■ Task to carry out:
Beneath this line is the data. Output exactly the lines from the line with "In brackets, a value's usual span" to the line with "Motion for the", both ends included, and nothing more.

■ Records to use:
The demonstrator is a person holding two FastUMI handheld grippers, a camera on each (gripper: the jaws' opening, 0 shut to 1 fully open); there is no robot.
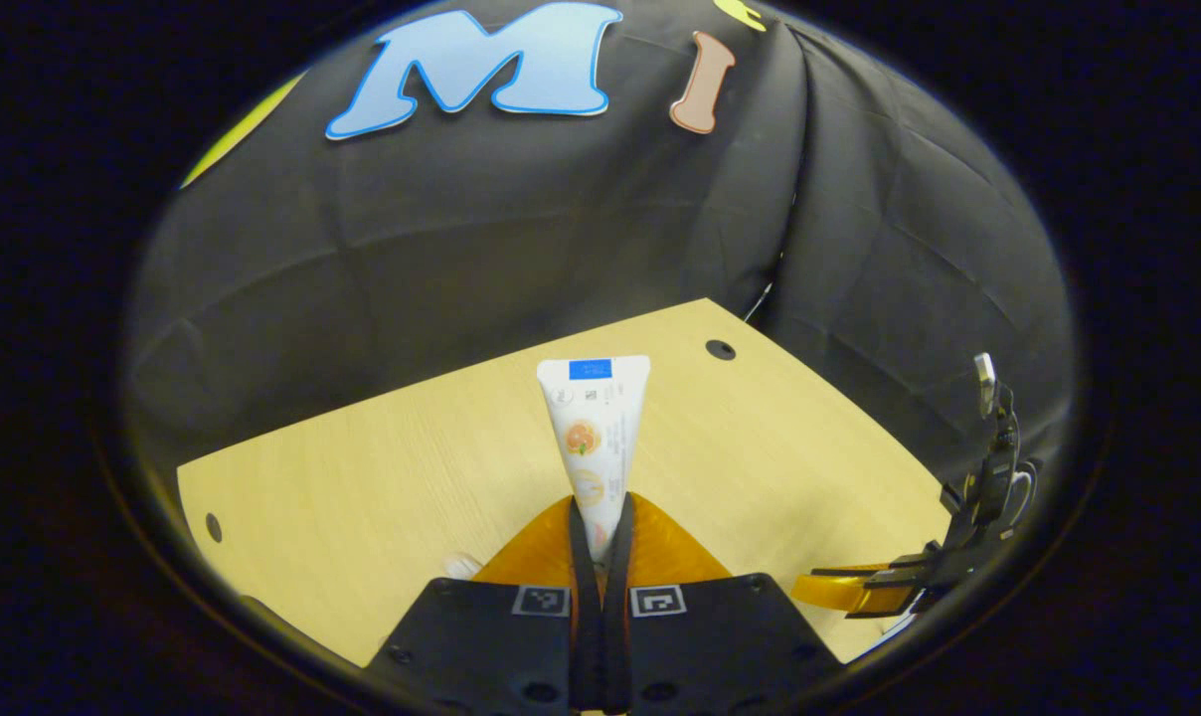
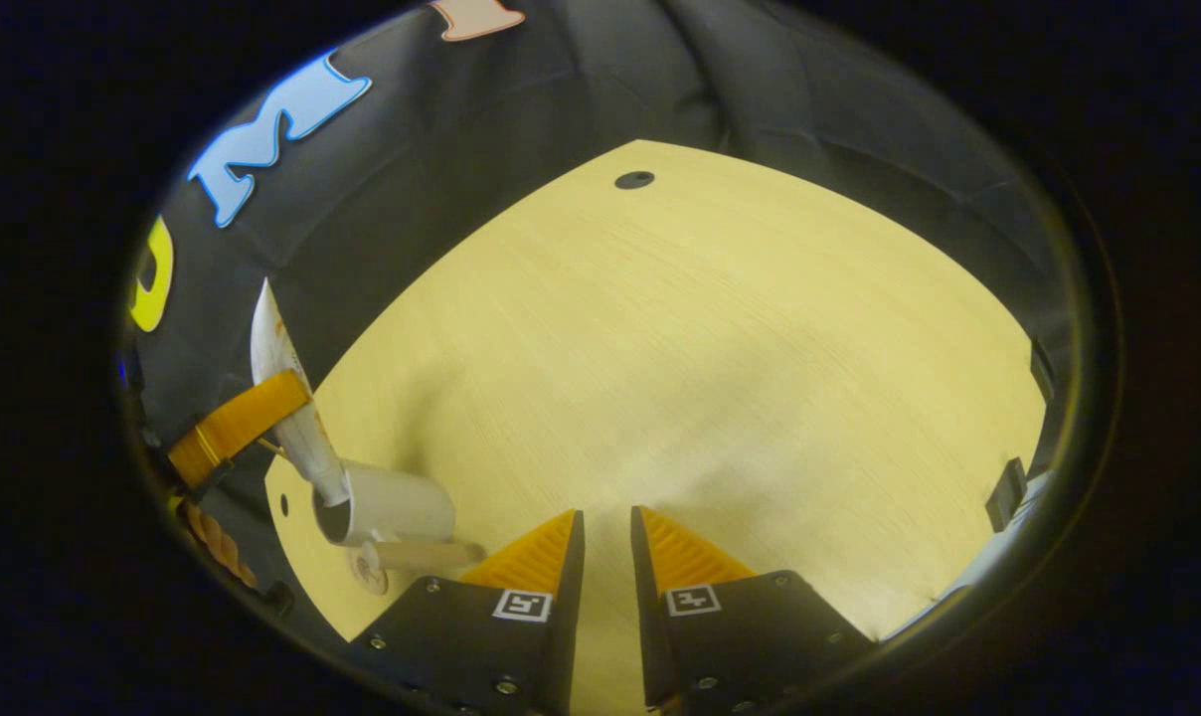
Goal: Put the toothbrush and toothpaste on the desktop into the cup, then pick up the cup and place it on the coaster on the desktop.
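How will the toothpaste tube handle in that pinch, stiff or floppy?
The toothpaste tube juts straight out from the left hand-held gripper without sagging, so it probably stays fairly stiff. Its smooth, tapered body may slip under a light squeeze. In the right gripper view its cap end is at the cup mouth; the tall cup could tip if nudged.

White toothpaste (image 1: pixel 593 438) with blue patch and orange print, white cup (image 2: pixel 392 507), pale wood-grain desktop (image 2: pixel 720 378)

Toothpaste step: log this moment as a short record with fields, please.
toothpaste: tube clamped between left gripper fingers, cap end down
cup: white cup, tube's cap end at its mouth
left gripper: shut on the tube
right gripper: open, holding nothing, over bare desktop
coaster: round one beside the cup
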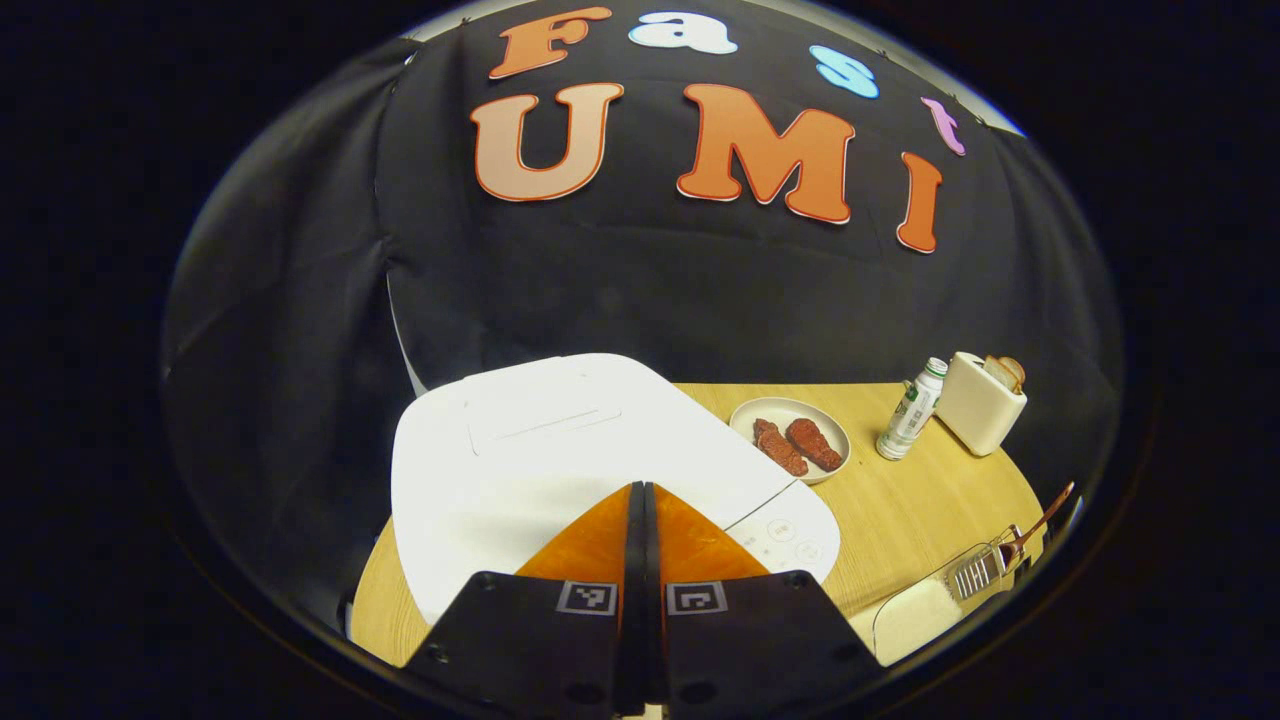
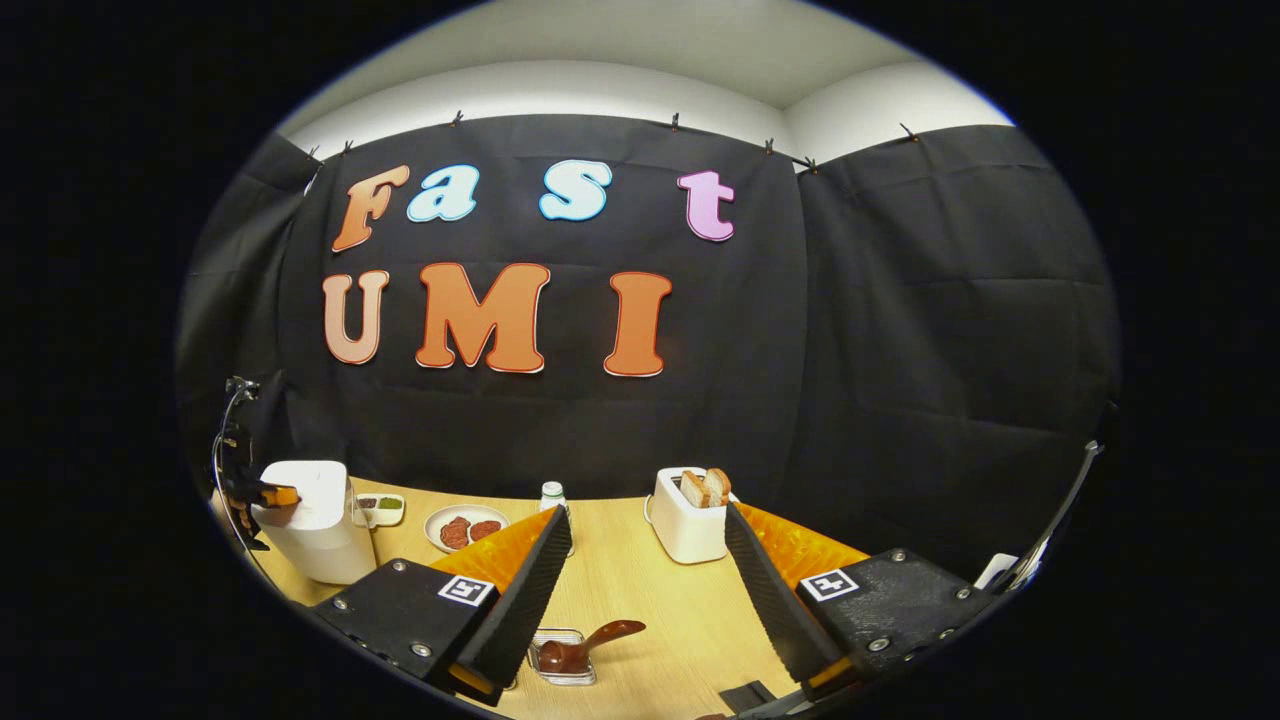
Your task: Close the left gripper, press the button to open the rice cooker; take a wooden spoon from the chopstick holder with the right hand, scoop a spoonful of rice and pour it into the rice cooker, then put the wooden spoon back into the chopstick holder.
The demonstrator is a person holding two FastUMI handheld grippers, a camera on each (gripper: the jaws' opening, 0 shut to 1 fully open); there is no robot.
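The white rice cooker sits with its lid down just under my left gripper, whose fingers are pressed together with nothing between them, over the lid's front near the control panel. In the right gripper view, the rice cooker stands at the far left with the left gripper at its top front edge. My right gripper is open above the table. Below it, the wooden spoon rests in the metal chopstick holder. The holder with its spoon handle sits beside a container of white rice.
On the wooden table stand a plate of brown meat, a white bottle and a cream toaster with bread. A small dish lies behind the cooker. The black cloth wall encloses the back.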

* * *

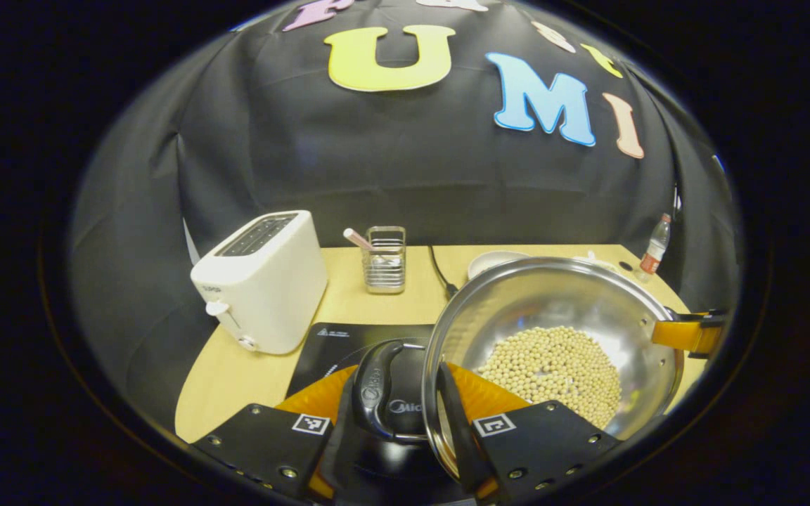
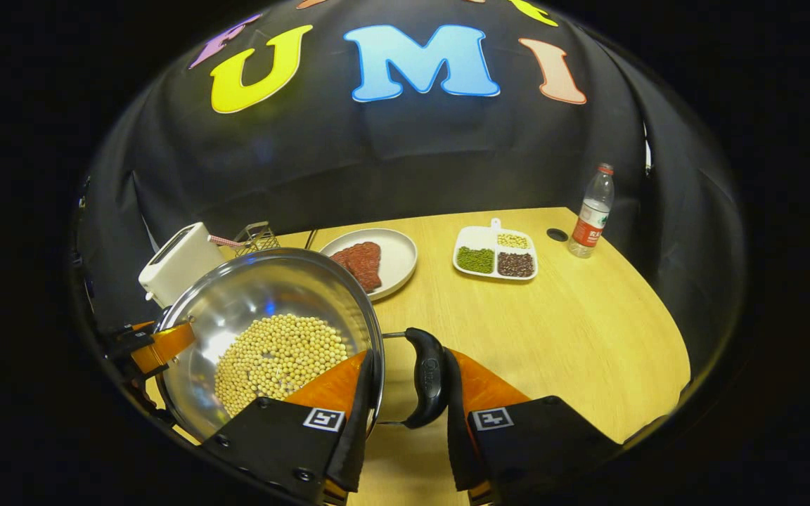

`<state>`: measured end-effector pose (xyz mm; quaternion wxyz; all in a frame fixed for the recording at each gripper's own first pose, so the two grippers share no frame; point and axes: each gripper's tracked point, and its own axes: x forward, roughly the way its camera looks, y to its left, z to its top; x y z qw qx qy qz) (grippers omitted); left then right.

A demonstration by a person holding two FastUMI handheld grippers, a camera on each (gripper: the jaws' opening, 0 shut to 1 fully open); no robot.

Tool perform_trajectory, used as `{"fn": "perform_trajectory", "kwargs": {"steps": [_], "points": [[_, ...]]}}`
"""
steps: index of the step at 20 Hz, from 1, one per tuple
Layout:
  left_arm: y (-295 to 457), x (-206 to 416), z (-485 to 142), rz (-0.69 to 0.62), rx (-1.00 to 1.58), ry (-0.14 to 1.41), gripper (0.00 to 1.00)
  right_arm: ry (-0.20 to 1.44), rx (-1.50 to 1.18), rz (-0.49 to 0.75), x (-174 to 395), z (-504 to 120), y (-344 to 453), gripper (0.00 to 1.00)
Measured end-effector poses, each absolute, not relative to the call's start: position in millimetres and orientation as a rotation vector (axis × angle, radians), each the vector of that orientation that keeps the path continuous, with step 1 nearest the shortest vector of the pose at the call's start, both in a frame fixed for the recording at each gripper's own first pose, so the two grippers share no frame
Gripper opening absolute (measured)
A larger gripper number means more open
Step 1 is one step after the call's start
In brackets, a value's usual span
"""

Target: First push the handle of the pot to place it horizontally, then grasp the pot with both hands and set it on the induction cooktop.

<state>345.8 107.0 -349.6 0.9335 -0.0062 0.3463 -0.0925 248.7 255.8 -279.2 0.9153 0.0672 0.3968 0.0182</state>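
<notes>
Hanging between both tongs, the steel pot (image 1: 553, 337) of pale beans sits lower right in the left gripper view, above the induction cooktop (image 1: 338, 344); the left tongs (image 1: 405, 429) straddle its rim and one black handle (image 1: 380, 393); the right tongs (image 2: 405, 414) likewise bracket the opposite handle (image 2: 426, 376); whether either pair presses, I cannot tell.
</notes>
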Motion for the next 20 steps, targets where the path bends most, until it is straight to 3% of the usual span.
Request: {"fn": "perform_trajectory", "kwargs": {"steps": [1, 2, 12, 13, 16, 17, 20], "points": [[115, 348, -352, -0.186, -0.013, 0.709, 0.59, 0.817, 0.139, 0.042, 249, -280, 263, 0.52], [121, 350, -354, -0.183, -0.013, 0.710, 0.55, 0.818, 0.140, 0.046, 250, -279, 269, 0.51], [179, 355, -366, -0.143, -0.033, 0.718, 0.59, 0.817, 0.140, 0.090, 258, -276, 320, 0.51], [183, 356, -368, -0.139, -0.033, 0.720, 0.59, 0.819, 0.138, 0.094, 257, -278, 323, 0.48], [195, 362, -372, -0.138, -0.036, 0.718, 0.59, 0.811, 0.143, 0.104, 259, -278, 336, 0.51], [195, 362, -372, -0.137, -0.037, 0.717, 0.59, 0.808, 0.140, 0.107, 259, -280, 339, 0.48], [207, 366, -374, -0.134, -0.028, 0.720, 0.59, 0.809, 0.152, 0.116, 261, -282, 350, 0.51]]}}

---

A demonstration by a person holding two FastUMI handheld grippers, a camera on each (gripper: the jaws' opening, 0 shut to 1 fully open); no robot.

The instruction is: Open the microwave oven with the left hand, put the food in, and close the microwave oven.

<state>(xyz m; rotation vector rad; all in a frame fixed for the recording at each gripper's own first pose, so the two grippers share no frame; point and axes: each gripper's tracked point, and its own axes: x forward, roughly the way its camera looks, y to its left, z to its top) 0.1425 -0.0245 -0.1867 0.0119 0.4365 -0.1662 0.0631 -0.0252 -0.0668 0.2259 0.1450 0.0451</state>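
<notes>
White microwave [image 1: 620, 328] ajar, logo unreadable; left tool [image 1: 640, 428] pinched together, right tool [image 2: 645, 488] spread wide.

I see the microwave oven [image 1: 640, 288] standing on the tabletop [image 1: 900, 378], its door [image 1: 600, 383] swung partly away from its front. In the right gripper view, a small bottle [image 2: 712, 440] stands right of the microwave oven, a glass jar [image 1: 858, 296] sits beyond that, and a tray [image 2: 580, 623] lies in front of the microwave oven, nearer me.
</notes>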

■ Exercise output:
In brackets, a value's usual span
"""

Target: First push the handle of the pot to place it horizontally, then grasp the pot with both hands and set it on the induction cooktop.

<state>345.8 107.0 -349.6 0.9335 -0.0062 0.3463 -0.0925 248.7 255.8 -279.2 0.9153 0.0672 0.3968 0.0182</state>
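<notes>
Hanging between both tongs, the steel pot (image 1: 553, 337) of pale beans sits lower right in the left gripper view, above the induction cooktop (image 1: 338, 344); the left tongs (image 1: 405, 429) straddle its rim and one black handle (image 1: 380, 393); the right tongs (image 2: 405, 414) likewise bracket the opposite handle (image 2: 426, 376); whether either pair presses, I cannot tell.
</notes>
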Motion for the next 20 steps, targets where the path bends most, until it is straight to 3% of the usual span.

Nothing more remains to be done for this exercise.